6 Impressing employers
'69 per cent of employers have done voluntary work in their lifetime, with over half stating that volunteering gave them people skills which helped them get to where they are today. Half of employers say that job candidates with volunteering experience are more motivated than other candidates.'
There is no doubt that the ‘soft' skills you can develop in your voluntary work will serve you well when job-seeking, but how to convince the employers you have what they want?
If you examine job advertisements, they will usually specify exactly which ‘transferable skills’ they want, in addition to any formal qualifications or experience. For example, ‘must have excellent communication skills, and ability to work on your own or as part of a team’ is a very common requirement.
The trick is to analyse them carefully, and then, using the right words, give hard evidence that makes the employer want to meet you to find out more. So when they ask for ‘communication skills’, don’t just take the phrase at face value. Think about all the different ways you can communicate – for example:
- listening and empathising
- conveying information clearly and accurately
- good written expression in reports, articles or letters
- adapting style and content of communication appropriately, depending on the audience
- using language persuasively to negotiate, convince, mediate, sell, etc.
- public speaking or presentations.
- understanding information.
Don’t just present employers with a random list of all your skills; you must convince them that they are exactly what they want. They will appreciate that you’ve analysed what their post requires and matched relevant examples of your experience.
How do you convince them you are the right person for the job?
Before you can convince them that you’re just the person they need, you first need to know what they want. There is a helpful section on the OU Careers Advisory Service website that will take you through the process.
Whatever skills you’ve developed – and you should have a good record if you’ve been keeping up your volunteering log – you need to put them in a relevant context of evidence to present them in job applications.
Test your knowledge about what employers are looking for by naming at least six transferable 'soft' skills that are wanted by most employers.
The skills listed on the Prospects website cover most of the popular ones:
- Communication: The ability to communicate orally, in writing or via electronic means in a manner appropriate to the audience.

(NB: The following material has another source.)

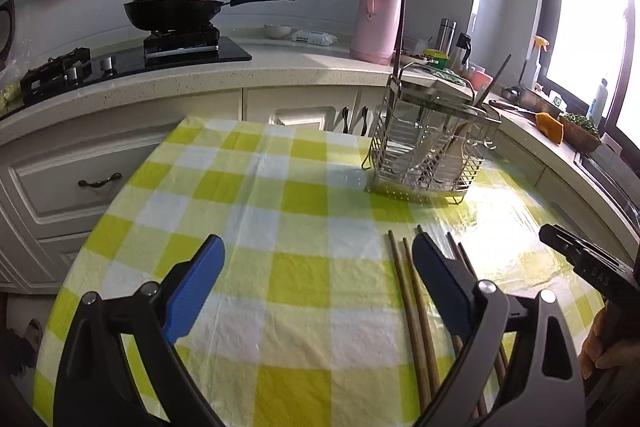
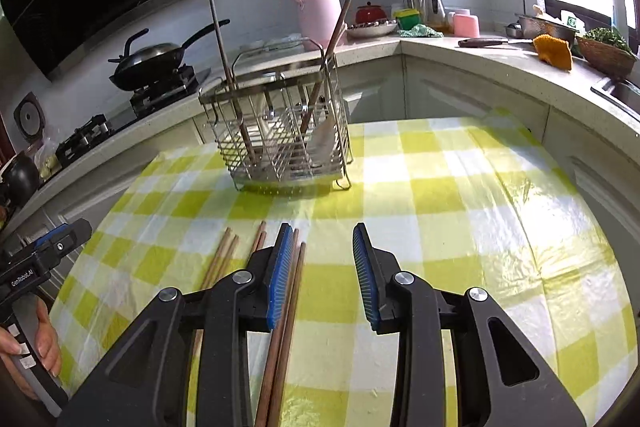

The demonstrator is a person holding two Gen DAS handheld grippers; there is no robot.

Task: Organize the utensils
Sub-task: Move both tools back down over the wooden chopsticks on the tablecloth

- Teamwork: Being a constructive team member, contributing practically to the success of the team.
- Leadership: Being able to motivate and encourage others while taking the lead.
- Initiative: The ability to see opportunities and to set and achieve goals.
- Problem-solving: Thinking things through in a logical way in order to determine key issues, often also including creative thinking.
- Flexibility/adaptability: The ability to handle change and adapt to new situations.
- Self-awareness: Knowing your strengths and skills, and having the confidence to put these across.
- Commitment/motivation: Having energy and enthusiasm in pursuing projects.
- Interpersonal skills: The ability to relate well to others and establish good working relationships.
- Numeracy: Competence and understanding of numerical data, statistics and graphs.
Read the case study in Worksheet 4. Jack evaluates his voluntary experience and what action was taken, by using a STARE grid and ‘action words’ (see also Worksheet 5 in Section 6).
Try completing the blank grid provided in Worksheet 4 using examples of your own activities to demonstrate your skills and how you acquired them. The information in your STARE chart will be invaluable for those situational type questions that often crop up on application forms, such as ‘tell us about a time when you worked in a team; describe what you were trying to achieve and what your role was’. The STARE chart will cover all three aspects of this question. To give your evidence the most impact, use strong ‘action words’ (see Worksheet 5 in Section 6).
Look at Worksheet 5, select some words that seem relevant to what you’ve achieved and introduce them to an entry in your volunteering log (Worksheet 3) as appropriate. You might want to look again at the case study in Worksheet 4 to see the developments that Jack initiated and recorded.